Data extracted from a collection
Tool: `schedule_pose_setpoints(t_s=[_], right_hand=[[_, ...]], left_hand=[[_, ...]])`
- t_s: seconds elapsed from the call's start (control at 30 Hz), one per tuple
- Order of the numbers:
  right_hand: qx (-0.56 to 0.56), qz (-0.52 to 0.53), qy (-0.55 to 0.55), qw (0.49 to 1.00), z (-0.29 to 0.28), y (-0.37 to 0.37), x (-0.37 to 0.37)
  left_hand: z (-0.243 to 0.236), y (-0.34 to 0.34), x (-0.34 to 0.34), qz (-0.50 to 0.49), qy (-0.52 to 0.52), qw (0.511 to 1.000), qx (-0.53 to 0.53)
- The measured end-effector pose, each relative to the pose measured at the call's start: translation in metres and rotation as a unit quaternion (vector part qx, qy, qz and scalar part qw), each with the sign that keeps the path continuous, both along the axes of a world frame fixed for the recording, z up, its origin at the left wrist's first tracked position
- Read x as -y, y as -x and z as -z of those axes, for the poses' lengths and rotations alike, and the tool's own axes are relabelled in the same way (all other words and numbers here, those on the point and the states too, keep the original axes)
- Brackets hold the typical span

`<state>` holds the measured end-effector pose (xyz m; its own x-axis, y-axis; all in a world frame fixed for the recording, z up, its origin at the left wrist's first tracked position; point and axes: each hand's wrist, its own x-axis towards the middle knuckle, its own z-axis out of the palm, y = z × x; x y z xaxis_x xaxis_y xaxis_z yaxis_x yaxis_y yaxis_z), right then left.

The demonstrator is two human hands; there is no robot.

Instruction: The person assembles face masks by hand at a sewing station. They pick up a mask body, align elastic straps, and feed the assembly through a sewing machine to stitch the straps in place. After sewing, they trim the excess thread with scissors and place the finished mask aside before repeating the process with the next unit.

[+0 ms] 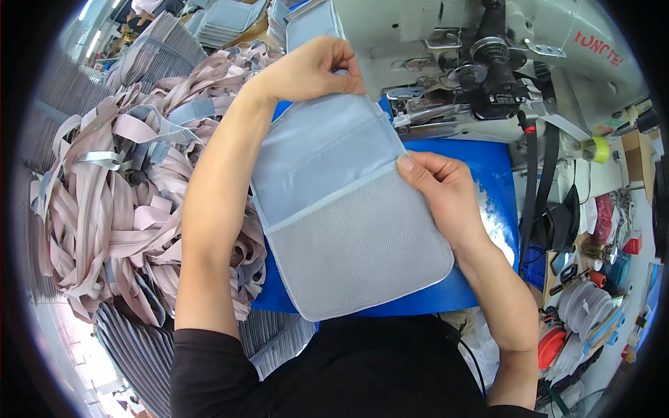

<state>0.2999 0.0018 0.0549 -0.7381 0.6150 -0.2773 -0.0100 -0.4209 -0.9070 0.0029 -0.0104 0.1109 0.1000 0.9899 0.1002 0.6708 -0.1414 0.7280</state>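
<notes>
A grey-blue fabric panel with rounded lower corners lies tilted over the blue work surface in front of me. Its lower half is a mesh pocket with a pale binding strip along the top edge. At the panel's far edge, my left hand is closed with bent fingers, pinching the fabric beside the sewing machine. My right hand grips the right edge at the binding strip, thumb on top and fingers beneath. Just beyond the panel stands the pale green sewing machine; its needle area is partly hidden.
A tangled heap of pinkish zipper tape fills the left side. Stacked grey panels stand behind it, with more striped stacks at lower left. The blue surface extends rightward. Tools and white spools crowd the far right.
</notes>
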Motion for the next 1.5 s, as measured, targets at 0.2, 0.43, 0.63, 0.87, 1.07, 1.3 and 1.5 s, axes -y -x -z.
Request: schedule_pose_setpoints(t_s=[0.2, 0.43, 0.63, 0.87, 1.07, 1.3, 1.5], right_hand=[[-0.016, 0.016, 0.008, 1.0, 0.001, 0.005, -0.004], [-0.053, 0.079, 0.008, 0.995, 0.005, 0.019, -0.009], [-0.068, 0.087, 0.052, 0.993, 0.008, 0.019, -0.004], [-0.045, 0.092, 0.056, 0.993, 0.004, 0.019, -0.007], [-0.125, 0.06, 0.147, 0.979, 0.013, 0.013, -0.002], [-0.119, -0.005, -0.066, 0.991, 0.022, -0.038, 0.028], [-0.146, 0.017, -0.06, 0.987, 0.027, -0.021, 0.017]], left_hand=[[-0.004, 0.001, -0.01, 0.022, 0.0, 1.0, -0.018], [-0.016, -0.016, -0.037, 0.025, -0.103, 0.993, -0.054], [-0.005, -0.046, 0.013, -0.202, -0.089, 0.924, -0.311], [-0.026, -0.169, 0.155, -0.106, -0.058, 0.947, -0.297], [-0.006, -0.16, 0.174, -0.082, -0.037, 0.9, -0.427], [-0.05, -0.159, 0.167, 0.026, -0.016, 0.853, -0.52], [-0.074, -0.15, 0.14, 0.086, 0.008, 0.823, -0.561]])
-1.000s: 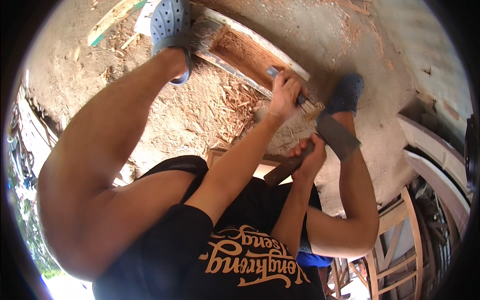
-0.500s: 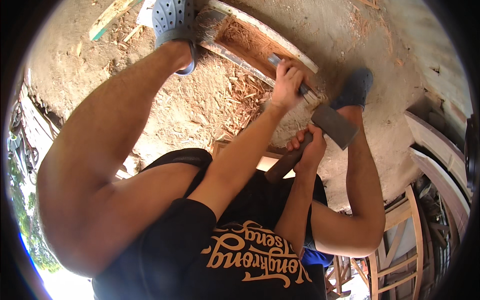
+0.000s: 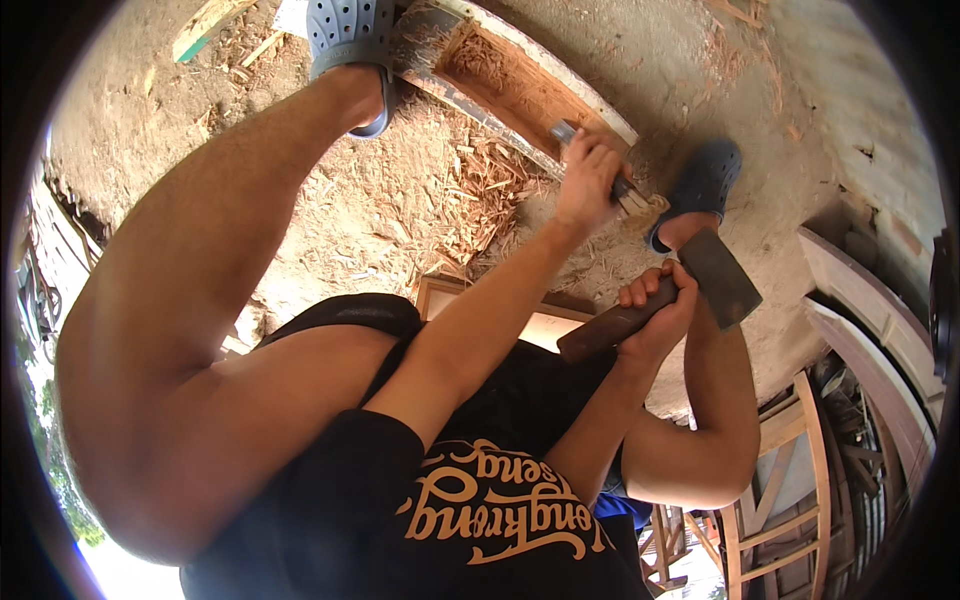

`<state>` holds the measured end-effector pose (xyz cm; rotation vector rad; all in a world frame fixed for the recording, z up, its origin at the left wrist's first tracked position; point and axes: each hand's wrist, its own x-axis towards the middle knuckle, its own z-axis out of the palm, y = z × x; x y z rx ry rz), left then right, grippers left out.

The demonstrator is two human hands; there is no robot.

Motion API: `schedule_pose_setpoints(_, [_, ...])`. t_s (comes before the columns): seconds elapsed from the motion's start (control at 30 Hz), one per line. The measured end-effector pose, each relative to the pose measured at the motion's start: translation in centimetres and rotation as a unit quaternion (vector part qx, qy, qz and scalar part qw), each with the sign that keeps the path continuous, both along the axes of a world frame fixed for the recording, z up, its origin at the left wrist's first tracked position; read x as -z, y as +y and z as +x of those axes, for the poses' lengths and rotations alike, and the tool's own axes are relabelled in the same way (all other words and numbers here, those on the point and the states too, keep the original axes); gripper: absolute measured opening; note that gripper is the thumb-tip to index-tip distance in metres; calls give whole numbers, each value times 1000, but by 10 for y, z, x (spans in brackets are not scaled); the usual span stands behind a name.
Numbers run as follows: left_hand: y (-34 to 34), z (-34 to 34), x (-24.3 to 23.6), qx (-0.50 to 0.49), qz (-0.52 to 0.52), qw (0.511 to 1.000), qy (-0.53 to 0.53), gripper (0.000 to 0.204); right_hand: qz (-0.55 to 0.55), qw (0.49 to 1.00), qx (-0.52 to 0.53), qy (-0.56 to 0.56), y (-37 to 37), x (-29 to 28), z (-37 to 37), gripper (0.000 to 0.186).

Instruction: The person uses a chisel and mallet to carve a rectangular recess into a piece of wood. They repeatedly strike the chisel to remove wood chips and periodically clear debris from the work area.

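My left hand is wrapped round a chisel, whose struck end is frayed and pale. The metal end of the chisel points up-left, at the right end of a recess in a curved wooden piece with worn white paint. Wood chips lie inside that recess. In my right hand is the dark, thick handle of a mallet. Its blocky dark mallet head stands to the lower right of the chisel's frayed end, apart from it.
Wood shavings are heaped on the dirt floor beside the wooden piece. My feet in blue clogs flank it. A wooden frame lies close below my arms. Curved boards and a slatted wooden frame stand at right.
The mallet and my right hand have moved right and slightly down, away from the chisel's frayed end. My left hand and the chisel have shifted slightly right and down.
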<state>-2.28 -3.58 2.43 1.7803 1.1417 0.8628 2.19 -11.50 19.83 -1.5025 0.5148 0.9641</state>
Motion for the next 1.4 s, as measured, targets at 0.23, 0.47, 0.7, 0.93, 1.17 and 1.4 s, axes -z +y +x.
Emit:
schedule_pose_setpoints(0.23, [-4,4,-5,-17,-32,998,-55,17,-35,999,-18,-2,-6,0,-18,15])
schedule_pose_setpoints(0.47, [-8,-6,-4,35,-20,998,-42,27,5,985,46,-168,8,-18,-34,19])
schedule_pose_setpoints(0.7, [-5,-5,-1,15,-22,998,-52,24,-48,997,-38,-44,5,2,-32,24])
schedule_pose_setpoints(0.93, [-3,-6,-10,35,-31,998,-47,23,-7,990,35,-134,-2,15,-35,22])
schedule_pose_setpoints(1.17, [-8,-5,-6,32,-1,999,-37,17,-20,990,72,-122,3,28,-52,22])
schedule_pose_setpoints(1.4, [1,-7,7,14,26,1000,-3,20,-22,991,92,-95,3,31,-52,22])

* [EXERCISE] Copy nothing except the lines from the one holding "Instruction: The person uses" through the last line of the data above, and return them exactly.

* [RESPONSE AREA]
Instruction: The person uses a chisel and mallet to carve a rectangular recess into a piece of wood. They repeatedly strike the chisel to remove wood chips and periodically clear debris from the work area.

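My left hand is wrapped round a chisel, whose struck end is frayed and pale. The metal end of the chisel points up-left, at the right end of a recess in a curved wooden piece with worn white paint. Wood chips lie inside that recess. In my right hand is the dark, thick handle of a mallet. Its blocky dark mallet head stands to the lower right of the chisel's frayed end, apart from it.
Wood shavings are heaped on the dirt floor beside the wooden piece. My feet in blue clogs flank it. A wooden frame lies close below my arms. Curved boards and a slatted wooden frame stand at right.
The mallet and my right hand have moved right and slightly down, away from the chisel's frayed end. My left hand and the chisel have shifted slightly right and down.
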<state>-2.28 -3.58 2.43 1.7803 1.1417 0.8628 2.19 -11.50 19.83 -1.5025 0.5148 0.9641</state>
Motion for the next 1.4 s, as measured, targets at 0.23, 0.47, 0.7, 0.93, 1.17 and 1.4 s, axes -z +y +x.
Emit:
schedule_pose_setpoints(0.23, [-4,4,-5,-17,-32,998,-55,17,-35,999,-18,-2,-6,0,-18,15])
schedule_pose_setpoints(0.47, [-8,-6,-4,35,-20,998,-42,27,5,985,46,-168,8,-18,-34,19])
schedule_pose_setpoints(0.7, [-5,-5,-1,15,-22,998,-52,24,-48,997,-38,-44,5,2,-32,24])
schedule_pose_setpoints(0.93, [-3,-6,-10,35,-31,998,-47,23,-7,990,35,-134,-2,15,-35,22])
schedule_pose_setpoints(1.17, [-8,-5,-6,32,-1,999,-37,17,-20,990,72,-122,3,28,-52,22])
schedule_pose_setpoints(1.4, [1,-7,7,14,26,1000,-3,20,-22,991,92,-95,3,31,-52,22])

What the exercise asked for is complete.